As soon as I pressed the bloody button ‘Enter the 140K mountain race’ I knew I would need to check my diet as well to ensure I don’t ‘die’ too easily and give the race a proper shot. I want to make sure my diet is spot on (or not too far away from it) meaning that I fuel enough to lose 5-6kg while staying injury-free. I must agree with Jay-Z here – It’s the hard knock life…at least for me.
I’m definitely not one of those skinny people and have never been even though I played bball at quite a high level – training 2-3 times a day during the summer prep and 5 times a week with 1 or 2 games over the weekend was pretty tough. This mixed with a bit of communist-style approach to trainings and overall basketball world meant that we had a proper ‘check-up’ with a sport doctor (a half day spent on a several machines wasn’t an easy walk) every year – body fat, VO2 max, BMI, lactate test and more with the best sport doc in the country (his clients include pro ice-hockey players in NHL and alike). AND if you didn’t have good results including less than 15% body fat you were guaranteed a pretty fun time in trainings.
I went to see my ‘favourite’ sport doc about a year ago when I started to increase my mileage and get into ultra running shizzle. Too-much-too-soon me sat on the bike and all of those other machines once again and yes, the results were not good at all = OVERTRAINED was screaming from the papers and his mouth, which I expected as I wasn’t well at my best at all. BUT my body fat was still good, I think it was around 16-17% which is not bad at all (at least I would like to think so).
Anyhoo, enough about my ancient history and let’s get back to losing those 5kilos…
So Gareth from Maxi Nutrition told me to monitor my dietary intake for the next few days using MyFitnessPal so he can have a look and investigate. I’ve never been a fan of those apps and tools but I gave it go. After a few days, I was hooked! It can be really addictive but, I must admit, it’s a very eye-opening exercise – you will never ever eat that whole jar of peanut butter again BECAUSE 1 tbsp of PB equals 90 beautiful calories!!!
In the space of 3 days I’ve learnt quite a lot about portion sizes and the nutritional facts of my meals.

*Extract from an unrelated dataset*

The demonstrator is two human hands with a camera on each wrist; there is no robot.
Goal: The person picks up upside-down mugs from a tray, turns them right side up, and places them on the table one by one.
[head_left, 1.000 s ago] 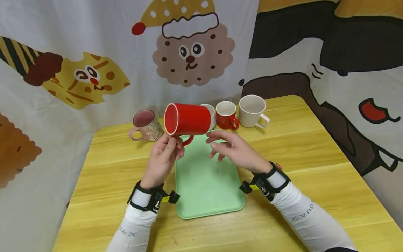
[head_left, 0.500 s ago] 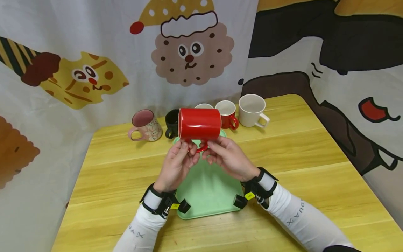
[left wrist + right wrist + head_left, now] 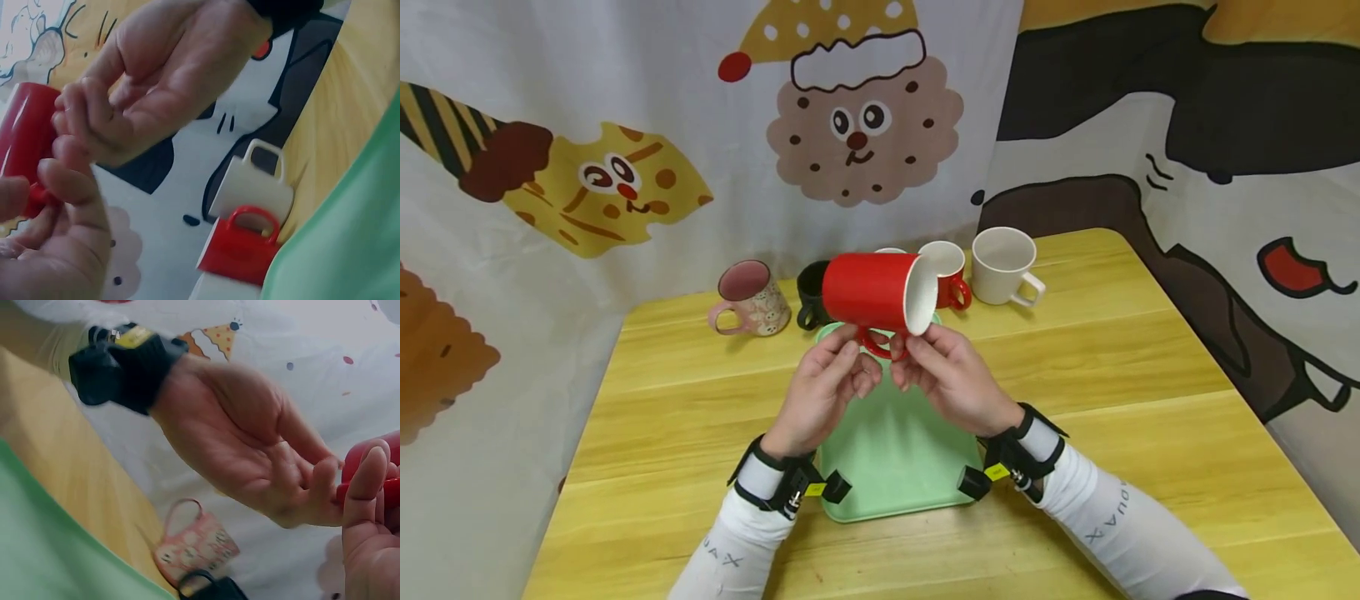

I thought I would never say this but this app is quite good and would deffo recommend using it, even just for a few days. It will seriously make you think twice about your snacks and food choices. BUT as always there is a hook – you will get addicted to numbers and your usual shopping will take you much more as you’ll end up checking the nutri info of each bag, pot, bar, jar… However, the more time in the shop, the less your bill will be.
I think I’ve managed to log 7 days in a row so Gareth had a pretty good base to work with. Firstly, he used a snap shot of my info and cross checked it with some theoretical figures on what I should be having – these are as follows;
This chart shows an outline of what I should be consuming on a daily basis, broken down into the macronutrients. This will then need to be adapted based on the phase of training (basically the volume of exercise, essentially as I do more this needs to be reflected in my nutrition).
Taking a broad brush to start with on average (over 7 days) my totals were 1785 kcal (lower than required)
- CARBS = 223g – lower than required
- PROTEIN = 86g Protein – Spot on 😉
- FAT = 57g – About right
- SUGAR = 70g of sugar – Higher than recommended 🙁
Looking at my food choices, according to Gareth I have a good diet but he recommended that I try and consume more carbs particularly in and around exercise, more on high training days. It needs to be a bit more targeted to fully support my running. As you would expect, I need to train my body to take in a higher calorific load, particularly on my heavy training days (long runs over the weekend and hills/speed sessions during the week).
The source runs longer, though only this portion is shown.